Analyzing "Not-a-Virus" Bundled Adware: The Wajam Case

Case studies on malicious code mostly focus on botnets and worms (recently revived with IoT devices), prominent pieces of malware or Advanced Persistent Threats, exploit kits, ransomware, yet very little has been done on adware. Previous studies on "unwanted" applications, including adware, favored breadth of analysis, uncovering ties between different actors and distribution methods. We investigate the evolution over nearly six years of a particularly successful and active adware business: Wajam. As of 2016, revealed by the Office of the Privacy Commissioner of Canada, Wajam had "hundreds of millions of installations" and collected 400TB of private information from users. We gather 52 samples of Wajam, released between 2013 to 2018, and analyze the technical evolution from a simple browser add-on to full-fledged obfuscated malware including rootkit, browser process injection, and antivirus evasion capabilities. We uncover its strategy to ensure a low detection rate, which heavily relies on numerous layers of encryption, and more recently on steganography.
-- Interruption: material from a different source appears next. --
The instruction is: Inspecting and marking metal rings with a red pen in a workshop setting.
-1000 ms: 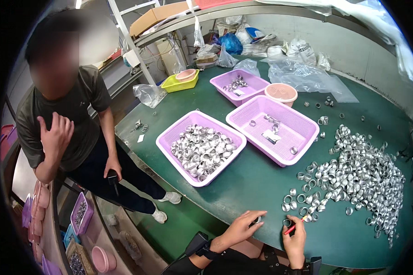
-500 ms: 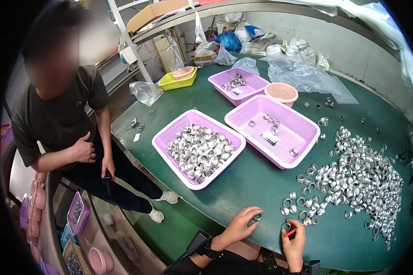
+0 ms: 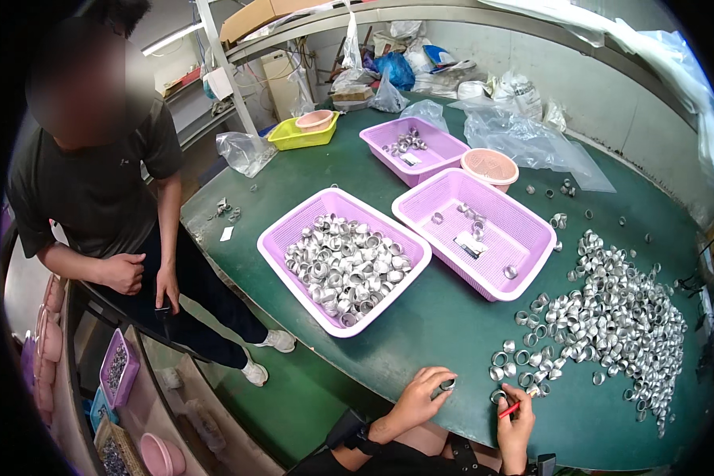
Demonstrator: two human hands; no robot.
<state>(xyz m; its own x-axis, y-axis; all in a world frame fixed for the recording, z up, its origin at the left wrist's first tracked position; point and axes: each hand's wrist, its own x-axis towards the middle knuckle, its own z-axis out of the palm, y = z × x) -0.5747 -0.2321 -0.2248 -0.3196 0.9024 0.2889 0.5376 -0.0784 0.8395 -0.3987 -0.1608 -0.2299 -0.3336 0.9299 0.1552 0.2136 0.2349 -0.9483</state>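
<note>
My left hand [image 3: 417, 403] pinches a short silvery metal ring [image 3: 447, 385] between thumb and fingertips, just above the near edge of the green table. My right hand [image 3: 517, 427] is closed round a thin red stick-like tool [image 3: 509, 410]; its pale tip points toward the loose rings, and its exact kind is unclear. At that hand's fingertips is a second metal ring [image 3: 497, 396], touched or held. Beyond and to the right lies a large pile of similar rings [image 3: 611, 317], with several stragglers close to my right hand.
A purple basket [image 3: 280, 266] full of rings stands left of centre. Two more purple baskets [image 3: 420, 213] [image 3: 373, 141] hold a few rings each, beside a pink bowl [image 3: 490, 165]. Plastic bags [image 3: 523, 143] lie at the back. A person [image 3: 95, 190] stands at the left.
The whole view has shifted slightly. Both my hands keep their grips and barely move, the ring in the left tilting a little. The person at the left has lowered the bent arm slightly.
</note>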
Furthermore, Wajam leaks the browsing histories of four major browsers, along with the keywords searched by users on highly popular websites. It is also vulnerable to arbitrary content injection on HTTPS webpages, and likely to remote code execution. We show evidence that Wajam is a widespread threat, actively maintained with daily obfuscated samples that are poorly detected by antivirus engines. More worrisome, we found the same evasion techniques in another piece of adware, suggesting that they could be provided by a third-party, and reused in other cases. Finally, we conclude that the adware problem has been overlooked for too long, which can reach (or even surplus) the complexity of advanced malware, and pose both privacy and security risks to users, more so than many well-known and thoroughly-analyzed malware families.